The 71th Annual Meeting of JSFST

Presentation information

Oral presentation

D 食品工学、加工、保蔵、バイオテクノロジー (Food Engineering, Process, Storage, and Biotechnology)

[3Ka] Processing, Manufacturing technology

Sat. Aug 31, 2024 9:00 AM - 11:30 AM Room K (2F N206)

座長:松本 泰典(高知工科大学)、上野 聡(広島大学)、本同 宏成(静岡県立大学)

9:30 AM - 9:45 AM

[3Ka-03] Development of a quantitative evaluation method for the amount of polymeric substance introduced by Freeze-thaw impregnation.

*Mayuu Kanesaki1, Kenya Shibata1, Yuki Shimohisa1, Minori Sakamoto1, Kana Miyachi1 (1. HPTRI-FTRC)

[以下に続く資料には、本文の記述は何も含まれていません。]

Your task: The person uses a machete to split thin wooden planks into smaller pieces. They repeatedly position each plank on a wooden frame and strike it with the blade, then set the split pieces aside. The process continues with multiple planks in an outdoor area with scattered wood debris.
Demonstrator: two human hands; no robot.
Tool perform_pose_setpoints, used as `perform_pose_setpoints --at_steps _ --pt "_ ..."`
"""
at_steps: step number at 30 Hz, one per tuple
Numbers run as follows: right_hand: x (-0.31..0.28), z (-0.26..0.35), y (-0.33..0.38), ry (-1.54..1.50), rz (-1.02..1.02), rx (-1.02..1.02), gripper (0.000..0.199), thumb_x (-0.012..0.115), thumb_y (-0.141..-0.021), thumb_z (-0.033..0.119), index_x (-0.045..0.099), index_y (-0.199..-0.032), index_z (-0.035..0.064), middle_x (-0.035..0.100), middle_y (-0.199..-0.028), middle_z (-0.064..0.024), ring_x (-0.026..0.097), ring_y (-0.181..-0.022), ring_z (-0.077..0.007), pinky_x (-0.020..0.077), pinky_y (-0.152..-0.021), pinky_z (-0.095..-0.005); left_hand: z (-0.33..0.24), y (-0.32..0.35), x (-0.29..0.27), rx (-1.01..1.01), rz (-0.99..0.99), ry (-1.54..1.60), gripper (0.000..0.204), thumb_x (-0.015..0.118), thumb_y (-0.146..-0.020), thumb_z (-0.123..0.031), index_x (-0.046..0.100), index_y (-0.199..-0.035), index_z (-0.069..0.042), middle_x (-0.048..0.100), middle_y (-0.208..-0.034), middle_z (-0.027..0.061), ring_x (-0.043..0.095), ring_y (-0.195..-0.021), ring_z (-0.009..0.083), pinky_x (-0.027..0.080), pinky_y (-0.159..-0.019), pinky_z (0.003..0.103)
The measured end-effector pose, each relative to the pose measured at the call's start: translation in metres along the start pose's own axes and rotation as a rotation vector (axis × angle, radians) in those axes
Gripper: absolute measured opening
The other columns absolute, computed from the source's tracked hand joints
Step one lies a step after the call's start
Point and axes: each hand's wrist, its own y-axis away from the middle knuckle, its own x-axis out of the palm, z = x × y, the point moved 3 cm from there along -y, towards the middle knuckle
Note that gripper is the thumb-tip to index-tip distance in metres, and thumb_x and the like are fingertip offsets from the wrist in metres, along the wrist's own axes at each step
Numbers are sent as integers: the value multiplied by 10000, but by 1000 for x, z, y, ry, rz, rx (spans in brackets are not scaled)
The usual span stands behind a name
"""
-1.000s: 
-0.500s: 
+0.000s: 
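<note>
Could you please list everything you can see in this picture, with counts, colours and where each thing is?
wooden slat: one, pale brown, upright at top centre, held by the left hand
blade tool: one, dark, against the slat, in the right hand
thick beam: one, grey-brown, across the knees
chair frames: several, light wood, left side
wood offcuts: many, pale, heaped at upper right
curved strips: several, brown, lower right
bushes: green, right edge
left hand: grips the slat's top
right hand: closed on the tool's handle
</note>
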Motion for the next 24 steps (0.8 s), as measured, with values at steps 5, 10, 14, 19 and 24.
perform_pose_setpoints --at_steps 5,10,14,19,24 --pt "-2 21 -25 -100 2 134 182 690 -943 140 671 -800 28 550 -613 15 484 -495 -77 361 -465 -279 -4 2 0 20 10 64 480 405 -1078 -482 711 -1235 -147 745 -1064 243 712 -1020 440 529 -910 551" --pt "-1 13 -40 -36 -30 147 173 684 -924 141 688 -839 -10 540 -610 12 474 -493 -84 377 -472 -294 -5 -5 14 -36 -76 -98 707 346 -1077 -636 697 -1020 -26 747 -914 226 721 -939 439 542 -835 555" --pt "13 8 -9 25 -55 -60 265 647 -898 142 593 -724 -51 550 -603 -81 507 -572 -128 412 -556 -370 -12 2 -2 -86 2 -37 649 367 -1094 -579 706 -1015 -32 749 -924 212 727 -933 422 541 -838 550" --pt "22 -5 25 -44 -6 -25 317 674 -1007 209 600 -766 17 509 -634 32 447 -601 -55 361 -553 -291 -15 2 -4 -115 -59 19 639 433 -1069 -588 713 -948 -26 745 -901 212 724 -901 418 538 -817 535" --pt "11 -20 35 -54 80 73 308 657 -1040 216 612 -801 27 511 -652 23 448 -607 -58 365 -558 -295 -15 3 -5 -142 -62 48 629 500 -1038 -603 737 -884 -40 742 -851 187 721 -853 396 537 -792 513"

Keywords:Freeze-thaw impregnation, absorbance, quantitative evaluation, phycocyanin, demulsification

【目的】演者らは,これまでに形状ある食材に酵素などの高分子物質を急速導入する「凍結含浸法」や「常圧含浸法」等を開発した.これらの含浸法による高分子物質の導入量は,導入した軟化酵素による食材の硬さの変化率で間接的に評価してきた.本研究では,食材に導入した色素を吸光度で定量する導入量評価方法を開発した.
【方法】試料は,冷凍鶏ムネ肉(2.5cm角)を解凍し,90℃のスチームコンベクションオーブンで15分間加熱したものを使用した.まず,凍結含浸法によって鶏ムネ肉試料に0.7%w/w色素水溶液を導入した.試料に等量のイオン交換水を加えて粉砕,遠心分離し,上清をろ過して紫外可視分光光度計により波長617nmにおける吸光度を測定した(実験1).次に,導入した色素量を算出するために検量線を作成した.導入処理していない試料を用いて実験1と同様に調製した上清を溶媒とし,0~0.15%w/wの色素溶液を作成して吸光度を測定した(実験2).さらに,サバについて常圧含浸法による導入量の評価を行った.サバは脂質が多く,粉砕過程で試料溶液が乳化し,吸光度測定が困難となった.そこで,加温や冷解凍,CaCl2の添加等,フィコシアニンに影響しない試料溶液の解乳化方法を検討した(実験3).
【結果】実験1,2について,色素濃度をx,吸光度をyとしたときの検量線はy = 1816x - 0.0024となり,決定係数R2は0.999であった.得られた検量線から,凍結含浸法による鶏ムネ肉試料1gあたりの色素導入量を0.047mgと算出した.また実験3について、試料粉砕時に試料重量の1~6%のCaCl2を添加することで,フィコシアニンに影響なく解乳化することができ,サバのような脂質の多い試料についても導入量評価が可能になった.以上から、常圧含浸法によるサバ試料1gあたりの色素導入量を0.088mgと算出した.